KENEVİRDEN ELYAF ÜRETİMİ
2022’de devreye girecek yeni kapasitemiz ile 400 olan çalışan sayısının da nispeten artacağını belirten Arifioğlu, ürün portföyleri konusunda ise şu bilgileri paylaştı;
“Geçtiğimiz 3 yıl içerisinde Karacasu portföyüne sürdürülebilir klasmanda 4 elyaf partnerliği eklendi. Bu işbirlikler arasında Naia, SEAQUAL, Polylana elyaflarını sayabilirim.
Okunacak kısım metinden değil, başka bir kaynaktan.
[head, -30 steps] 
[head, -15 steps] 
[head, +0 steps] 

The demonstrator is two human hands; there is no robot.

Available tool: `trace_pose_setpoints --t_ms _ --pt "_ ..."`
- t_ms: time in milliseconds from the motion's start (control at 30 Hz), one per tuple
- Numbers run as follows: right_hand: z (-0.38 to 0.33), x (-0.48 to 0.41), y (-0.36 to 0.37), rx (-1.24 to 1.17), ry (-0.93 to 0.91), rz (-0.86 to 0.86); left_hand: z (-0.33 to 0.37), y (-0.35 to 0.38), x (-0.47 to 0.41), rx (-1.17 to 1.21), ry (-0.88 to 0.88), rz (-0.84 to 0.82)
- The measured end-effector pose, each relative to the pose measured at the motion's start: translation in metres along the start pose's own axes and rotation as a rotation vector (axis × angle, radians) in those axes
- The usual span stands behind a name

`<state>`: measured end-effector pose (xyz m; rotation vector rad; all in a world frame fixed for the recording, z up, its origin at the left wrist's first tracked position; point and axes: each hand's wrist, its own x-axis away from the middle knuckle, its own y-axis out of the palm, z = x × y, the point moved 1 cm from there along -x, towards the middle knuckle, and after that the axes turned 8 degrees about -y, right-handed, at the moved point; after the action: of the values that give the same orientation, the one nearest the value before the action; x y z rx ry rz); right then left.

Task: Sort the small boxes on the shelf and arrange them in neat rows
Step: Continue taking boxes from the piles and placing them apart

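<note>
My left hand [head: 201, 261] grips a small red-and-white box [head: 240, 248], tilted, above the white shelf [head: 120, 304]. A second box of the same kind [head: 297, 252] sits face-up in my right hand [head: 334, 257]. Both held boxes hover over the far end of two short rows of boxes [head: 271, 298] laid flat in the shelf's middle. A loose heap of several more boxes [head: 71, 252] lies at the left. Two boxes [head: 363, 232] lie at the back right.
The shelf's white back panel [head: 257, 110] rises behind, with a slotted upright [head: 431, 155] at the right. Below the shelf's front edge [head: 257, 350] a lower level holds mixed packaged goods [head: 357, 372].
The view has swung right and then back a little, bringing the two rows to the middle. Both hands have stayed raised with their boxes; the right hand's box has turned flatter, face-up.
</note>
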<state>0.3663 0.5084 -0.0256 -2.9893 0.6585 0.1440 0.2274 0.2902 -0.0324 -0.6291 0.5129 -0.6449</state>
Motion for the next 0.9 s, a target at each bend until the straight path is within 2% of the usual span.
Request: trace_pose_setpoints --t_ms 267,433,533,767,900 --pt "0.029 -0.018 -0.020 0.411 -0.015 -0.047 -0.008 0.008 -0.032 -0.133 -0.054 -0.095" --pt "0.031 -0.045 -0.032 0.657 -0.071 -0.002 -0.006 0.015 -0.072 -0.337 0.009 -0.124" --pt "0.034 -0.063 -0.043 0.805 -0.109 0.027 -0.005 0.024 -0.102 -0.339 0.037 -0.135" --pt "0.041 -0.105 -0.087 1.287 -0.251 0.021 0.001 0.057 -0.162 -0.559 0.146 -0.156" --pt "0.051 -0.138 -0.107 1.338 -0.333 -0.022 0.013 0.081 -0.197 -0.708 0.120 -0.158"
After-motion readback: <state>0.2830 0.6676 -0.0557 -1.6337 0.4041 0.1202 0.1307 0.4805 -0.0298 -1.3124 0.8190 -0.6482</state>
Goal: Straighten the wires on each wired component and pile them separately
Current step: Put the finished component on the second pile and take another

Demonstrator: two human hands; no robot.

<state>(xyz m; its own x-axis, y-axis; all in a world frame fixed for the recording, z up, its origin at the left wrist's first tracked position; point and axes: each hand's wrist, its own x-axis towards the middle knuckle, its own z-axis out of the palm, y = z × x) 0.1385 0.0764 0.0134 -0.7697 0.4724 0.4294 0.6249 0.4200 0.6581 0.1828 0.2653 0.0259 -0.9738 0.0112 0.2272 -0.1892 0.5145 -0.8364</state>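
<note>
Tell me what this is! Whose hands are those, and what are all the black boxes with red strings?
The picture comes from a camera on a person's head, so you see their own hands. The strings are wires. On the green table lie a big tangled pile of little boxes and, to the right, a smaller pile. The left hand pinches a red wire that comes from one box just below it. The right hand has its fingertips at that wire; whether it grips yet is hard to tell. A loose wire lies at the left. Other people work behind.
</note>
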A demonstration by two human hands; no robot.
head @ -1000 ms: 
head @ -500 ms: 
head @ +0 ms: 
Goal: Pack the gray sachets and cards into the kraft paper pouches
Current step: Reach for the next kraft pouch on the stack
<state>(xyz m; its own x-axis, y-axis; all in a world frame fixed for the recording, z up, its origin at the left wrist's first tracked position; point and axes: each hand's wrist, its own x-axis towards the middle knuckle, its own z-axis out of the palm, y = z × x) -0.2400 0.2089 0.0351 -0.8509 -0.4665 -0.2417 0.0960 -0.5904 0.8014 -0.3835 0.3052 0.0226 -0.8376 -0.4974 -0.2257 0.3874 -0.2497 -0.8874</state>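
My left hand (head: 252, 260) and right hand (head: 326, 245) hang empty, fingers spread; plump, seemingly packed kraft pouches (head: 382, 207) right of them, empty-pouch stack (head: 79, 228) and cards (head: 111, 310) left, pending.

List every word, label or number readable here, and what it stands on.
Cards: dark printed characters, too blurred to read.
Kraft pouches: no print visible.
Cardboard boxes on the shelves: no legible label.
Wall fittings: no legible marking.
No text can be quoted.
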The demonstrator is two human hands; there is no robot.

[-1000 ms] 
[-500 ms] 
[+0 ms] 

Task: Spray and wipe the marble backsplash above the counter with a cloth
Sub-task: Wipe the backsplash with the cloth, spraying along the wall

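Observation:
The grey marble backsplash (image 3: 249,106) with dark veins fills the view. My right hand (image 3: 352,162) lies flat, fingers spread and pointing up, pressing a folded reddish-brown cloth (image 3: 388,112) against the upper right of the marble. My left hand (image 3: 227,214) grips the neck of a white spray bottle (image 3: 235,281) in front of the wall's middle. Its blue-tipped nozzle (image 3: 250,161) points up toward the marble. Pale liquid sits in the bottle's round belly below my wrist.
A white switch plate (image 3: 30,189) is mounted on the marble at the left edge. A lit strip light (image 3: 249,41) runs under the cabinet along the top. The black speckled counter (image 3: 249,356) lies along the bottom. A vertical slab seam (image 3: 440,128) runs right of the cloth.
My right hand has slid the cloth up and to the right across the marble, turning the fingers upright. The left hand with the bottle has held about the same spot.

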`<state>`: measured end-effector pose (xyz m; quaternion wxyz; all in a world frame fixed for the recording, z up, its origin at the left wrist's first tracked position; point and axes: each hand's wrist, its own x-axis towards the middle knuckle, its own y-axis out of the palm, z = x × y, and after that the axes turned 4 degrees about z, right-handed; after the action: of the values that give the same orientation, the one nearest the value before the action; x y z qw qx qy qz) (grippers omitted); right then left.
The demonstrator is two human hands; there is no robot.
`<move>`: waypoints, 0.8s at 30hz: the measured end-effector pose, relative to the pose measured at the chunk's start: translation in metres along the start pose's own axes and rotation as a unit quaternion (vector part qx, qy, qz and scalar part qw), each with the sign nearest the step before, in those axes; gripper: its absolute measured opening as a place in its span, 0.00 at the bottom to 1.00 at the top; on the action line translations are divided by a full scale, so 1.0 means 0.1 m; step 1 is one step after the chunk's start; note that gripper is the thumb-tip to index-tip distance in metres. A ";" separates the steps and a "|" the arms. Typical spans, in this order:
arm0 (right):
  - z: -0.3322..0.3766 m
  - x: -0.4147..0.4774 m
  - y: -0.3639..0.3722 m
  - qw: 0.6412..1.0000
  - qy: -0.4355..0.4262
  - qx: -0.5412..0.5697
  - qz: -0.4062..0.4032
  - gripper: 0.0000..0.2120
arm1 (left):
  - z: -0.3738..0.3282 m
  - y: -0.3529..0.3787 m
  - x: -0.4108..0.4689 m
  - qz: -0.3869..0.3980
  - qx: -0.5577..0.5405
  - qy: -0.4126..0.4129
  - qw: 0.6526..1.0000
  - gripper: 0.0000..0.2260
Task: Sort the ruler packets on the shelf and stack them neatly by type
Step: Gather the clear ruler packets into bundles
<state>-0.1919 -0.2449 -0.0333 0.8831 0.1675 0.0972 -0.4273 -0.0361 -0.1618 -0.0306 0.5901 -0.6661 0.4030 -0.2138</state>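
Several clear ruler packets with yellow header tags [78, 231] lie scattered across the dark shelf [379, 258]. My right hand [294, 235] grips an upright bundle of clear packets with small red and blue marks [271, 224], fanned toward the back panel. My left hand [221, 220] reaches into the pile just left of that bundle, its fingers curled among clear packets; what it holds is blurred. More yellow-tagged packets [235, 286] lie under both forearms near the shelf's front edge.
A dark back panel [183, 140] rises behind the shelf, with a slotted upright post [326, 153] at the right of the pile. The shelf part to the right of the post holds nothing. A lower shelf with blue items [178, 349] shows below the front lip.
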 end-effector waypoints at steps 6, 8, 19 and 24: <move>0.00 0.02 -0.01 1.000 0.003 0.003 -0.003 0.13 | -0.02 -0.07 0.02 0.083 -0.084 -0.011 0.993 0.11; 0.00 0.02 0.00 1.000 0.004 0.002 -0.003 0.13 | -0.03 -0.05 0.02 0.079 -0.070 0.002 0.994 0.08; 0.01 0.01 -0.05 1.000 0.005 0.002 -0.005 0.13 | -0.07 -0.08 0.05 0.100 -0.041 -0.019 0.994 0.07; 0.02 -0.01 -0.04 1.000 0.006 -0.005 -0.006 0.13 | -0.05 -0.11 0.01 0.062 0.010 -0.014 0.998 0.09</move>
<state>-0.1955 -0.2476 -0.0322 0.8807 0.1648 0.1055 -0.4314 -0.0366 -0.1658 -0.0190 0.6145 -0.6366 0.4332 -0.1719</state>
Bunların hepsi mevcut yöntemleri daha çevreci hale getirmiş şirketlerin ürettiği elyaflar. Ayrıca doğal hali itibariyle muhtemelen en çevreci elyaf olan Kenevir ile 3 yıldır çalışmalar sürdürüyoruz. Sanırım 2020 ve 2021 yılında Türkiye’de Kenevir’den en çok iplik üreten firma biz olduk. 2022 ve sonrası için de Kenevir’den yaptığımız çalışmaları geliştirmek hedefindeyiz.”
Karacasu Tekstil Yönetim Kurulu Üyesi Burak Orhan Arifioğlu, sektörün Türkiye ve Dünyadaki gelişimi konusunda şunları söyledi;
“Pandeminin yaradığı sektörlerden birisi de sanırım tekstil oldu. Dünyanın her yanından tekstile yatırım haberleri okuyoruz. Makine üreticilerinin verdiği terminlere bakarsak da bu doğrulanıyor. Sektörün büyümesi iyi bir haber, ama bunun çevreye yükünün hesaplanması da gerekiyor. Mevcut pratiklerimizi daha sürdürülebilir bir halde yapmadığımız durumda hem gelecek nesillere karşı borçlanıyoruz hem de büyük markalar ile çalışma şansımız azalıyor.